• **Work task**: Filter the entries for lines with the word "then".

• **Stored data**:

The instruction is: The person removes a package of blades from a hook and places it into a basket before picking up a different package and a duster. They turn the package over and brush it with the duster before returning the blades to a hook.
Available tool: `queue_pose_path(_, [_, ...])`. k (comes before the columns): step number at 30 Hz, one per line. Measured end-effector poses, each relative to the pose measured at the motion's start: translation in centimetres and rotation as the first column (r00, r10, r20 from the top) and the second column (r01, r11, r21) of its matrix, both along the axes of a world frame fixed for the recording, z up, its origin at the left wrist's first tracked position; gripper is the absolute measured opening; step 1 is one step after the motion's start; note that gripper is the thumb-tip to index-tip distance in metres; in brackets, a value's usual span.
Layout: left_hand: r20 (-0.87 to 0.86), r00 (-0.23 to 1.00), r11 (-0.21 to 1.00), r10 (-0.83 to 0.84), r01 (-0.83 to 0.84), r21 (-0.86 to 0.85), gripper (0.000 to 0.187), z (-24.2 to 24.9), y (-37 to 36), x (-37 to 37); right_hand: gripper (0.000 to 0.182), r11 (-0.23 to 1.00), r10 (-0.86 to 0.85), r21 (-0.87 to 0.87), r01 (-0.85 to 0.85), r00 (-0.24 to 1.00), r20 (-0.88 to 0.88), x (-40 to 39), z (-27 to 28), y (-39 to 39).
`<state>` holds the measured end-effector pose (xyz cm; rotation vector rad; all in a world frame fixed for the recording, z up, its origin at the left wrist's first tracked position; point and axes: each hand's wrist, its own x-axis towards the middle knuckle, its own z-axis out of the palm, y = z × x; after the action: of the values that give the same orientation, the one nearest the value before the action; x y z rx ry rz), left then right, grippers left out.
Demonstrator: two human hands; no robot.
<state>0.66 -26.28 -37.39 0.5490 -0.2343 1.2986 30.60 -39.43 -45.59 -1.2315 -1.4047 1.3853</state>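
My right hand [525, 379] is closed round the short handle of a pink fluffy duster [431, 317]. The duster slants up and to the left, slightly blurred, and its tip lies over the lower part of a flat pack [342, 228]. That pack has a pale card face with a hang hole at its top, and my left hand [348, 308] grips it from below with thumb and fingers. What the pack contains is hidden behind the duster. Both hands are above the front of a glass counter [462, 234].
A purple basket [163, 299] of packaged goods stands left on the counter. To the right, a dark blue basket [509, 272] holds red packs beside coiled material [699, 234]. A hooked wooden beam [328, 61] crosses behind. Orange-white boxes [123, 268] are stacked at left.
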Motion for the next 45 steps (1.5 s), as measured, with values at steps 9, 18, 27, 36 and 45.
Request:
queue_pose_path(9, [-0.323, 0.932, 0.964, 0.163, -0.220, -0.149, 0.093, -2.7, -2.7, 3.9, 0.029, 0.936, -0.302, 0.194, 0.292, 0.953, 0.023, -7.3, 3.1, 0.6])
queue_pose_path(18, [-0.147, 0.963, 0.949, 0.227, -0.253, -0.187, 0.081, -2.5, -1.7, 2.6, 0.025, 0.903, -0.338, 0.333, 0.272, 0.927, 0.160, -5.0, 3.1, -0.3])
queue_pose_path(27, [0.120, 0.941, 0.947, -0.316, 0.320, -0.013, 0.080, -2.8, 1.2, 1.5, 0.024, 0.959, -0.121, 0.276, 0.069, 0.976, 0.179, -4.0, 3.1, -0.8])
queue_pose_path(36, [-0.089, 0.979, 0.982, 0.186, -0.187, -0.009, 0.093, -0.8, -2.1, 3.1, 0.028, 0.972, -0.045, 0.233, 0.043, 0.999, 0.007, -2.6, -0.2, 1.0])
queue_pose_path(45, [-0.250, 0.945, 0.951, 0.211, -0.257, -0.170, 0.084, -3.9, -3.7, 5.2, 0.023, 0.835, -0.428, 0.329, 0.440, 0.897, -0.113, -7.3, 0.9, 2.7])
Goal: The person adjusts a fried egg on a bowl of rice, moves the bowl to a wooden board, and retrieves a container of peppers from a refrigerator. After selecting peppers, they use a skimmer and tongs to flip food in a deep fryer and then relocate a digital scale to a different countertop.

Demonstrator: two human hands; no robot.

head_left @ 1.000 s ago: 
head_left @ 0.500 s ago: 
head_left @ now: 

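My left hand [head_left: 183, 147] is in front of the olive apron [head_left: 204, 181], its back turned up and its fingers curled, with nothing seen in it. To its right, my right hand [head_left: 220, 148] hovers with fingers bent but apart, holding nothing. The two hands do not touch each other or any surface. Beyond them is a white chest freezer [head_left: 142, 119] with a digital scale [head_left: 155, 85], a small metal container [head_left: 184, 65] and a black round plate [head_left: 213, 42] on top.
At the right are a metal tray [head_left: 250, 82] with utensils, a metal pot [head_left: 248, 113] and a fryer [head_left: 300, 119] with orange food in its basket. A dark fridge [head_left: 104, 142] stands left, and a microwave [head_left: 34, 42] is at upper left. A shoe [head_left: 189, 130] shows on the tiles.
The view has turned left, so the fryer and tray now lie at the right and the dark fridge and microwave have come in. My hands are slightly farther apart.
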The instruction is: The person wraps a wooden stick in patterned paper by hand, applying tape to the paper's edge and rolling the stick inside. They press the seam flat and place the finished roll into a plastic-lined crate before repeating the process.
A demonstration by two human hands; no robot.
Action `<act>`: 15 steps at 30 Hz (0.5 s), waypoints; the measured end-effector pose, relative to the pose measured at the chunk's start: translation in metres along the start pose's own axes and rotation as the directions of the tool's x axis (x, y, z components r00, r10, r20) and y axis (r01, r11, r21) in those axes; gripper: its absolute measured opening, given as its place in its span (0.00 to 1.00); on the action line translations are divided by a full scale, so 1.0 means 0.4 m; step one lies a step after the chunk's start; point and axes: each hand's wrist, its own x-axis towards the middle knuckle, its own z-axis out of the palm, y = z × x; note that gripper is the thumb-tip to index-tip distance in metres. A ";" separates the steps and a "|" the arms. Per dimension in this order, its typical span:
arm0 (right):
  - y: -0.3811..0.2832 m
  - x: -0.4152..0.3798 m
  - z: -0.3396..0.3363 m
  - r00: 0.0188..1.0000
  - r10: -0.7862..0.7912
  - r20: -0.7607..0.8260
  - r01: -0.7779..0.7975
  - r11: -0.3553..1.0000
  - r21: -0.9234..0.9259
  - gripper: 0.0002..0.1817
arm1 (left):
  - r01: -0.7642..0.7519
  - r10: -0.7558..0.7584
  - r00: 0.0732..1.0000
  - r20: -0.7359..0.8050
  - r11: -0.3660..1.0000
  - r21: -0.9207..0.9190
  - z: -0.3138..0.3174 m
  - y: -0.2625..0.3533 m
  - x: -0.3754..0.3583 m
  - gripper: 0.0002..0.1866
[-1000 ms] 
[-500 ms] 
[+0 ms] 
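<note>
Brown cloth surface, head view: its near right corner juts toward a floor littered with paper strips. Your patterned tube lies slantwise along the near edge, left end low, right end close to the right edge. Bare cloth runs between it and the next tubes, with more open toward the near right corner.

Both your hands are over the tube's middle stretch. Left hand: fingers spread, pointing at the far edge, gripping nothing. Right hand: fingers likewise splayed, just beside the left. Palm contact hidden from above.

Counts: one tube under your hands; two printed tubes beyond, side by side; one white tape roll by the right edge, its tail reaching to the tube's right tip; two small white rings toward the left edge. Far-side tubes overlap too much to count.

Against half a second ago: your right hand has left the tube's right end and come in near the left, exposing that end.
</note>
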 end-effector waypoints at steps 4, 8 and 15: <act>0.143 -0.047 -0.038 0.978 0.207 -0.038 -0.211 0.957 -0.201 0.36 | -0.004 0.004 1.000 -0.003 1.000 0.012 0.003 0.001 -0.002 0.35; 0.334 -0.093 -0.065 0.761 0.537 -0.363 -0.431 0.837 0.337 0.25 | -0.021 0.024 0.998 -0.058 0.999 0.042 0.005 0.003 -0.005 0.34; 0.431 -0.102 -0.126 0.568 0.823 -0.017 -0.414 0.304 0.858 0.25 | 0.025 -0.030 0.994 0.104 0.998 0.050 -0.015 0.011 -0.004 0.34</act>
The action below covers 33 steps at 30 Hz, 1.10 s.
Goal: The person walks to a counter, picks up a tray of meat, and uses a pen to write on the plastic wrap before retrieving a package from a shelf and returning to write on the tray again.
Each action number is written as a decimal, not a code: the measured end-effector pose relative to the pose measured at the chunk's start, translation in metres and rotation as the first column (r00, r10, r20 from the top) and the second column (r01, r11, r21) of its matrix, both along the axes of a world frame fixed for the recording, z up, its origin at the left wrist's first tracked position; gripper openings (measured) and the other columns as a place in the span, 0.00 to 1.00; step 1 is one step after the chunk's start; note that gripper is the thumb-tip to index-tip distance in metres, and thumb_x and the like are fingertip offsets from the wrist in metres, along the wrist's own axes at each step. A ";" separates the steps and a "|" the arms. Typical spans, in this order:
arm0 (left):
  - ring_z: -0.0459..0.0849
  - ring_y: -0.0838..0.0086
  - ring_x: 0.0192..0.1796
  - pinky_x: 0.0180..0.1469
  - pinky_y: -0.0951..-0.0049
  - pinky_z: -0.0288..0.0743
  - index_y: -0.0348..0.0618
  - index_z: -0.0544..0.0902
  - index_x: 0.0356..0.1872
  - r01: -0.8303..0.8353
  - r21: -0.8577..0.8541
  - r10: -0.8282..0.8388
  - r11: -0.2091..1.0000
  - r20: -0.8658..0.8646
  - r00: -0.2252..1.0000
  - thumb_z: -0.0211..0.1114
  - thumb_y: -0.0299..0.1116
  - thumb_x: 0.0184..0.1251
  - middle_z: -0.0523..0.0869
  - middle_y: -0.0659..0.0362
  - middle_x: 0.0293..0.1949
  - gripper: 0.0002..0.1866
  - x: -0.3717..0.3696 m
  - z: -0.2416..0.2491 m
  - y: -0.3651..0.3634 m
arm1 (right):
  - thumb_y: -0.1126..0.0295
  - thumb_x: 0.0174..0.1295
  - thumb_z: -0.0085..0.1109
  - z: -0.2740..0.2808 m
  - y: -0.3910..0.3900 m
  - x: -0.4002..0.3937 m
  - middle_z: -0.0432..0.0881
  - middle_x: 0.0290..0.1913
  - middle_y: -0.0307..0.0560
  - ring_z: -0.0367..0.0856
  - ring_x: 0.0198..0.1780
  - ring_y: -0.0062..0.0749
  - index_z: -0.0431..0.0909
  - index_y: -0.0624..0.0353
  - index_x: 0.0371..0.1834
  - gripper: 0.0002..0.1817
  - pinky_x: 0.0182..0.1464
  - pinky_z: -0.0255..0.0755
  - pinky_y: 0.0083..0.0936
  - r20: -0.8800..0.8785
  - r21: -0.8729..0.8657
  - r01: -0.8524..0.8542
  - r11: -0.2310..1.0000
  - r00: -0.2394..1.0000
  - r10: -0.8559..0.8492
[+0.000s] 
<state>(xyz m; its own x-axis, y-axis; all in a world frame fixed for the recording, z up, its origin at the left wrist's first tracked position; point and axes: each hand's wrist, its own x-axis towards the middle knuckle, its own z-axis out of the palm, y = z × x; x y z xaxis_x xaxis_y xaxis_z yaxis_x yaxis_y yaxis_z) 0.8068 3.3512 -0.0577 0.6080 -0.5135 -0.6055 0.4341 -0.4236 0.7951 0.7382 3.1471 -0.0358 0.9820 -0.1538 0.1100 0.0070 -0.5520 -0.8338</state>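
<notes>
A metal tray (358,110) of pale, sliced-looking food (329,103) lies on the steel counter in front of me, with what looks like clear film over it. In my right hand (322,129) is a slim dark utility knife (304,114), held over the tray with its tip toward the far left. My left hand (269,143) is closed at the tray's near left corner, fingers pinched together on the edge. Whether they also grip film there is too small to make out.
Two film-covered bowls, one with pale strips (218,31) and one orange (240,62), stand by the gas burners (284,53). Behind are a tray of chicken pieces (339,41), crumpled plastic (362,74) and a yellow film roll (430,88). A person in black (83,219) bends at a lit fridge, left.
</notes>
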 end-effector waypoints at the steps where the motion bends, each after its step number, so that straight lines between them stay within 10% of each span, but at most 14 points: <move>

• **Task output**:
`<state>` holds the measured end-effector pose (xyz cm; rotation vector rad; all in a world frame fixed for the recording, z up, its origin at the left wrist's first tracked position; point and axes: each hand's wrist, its own x-axis towards the middle knuckle, its own z-axis out of the palm, y = z × x; after the action: of the values that give the same orientation, the one nearest the value before the action; x y z rx ry rz), left then right, grippers left out.
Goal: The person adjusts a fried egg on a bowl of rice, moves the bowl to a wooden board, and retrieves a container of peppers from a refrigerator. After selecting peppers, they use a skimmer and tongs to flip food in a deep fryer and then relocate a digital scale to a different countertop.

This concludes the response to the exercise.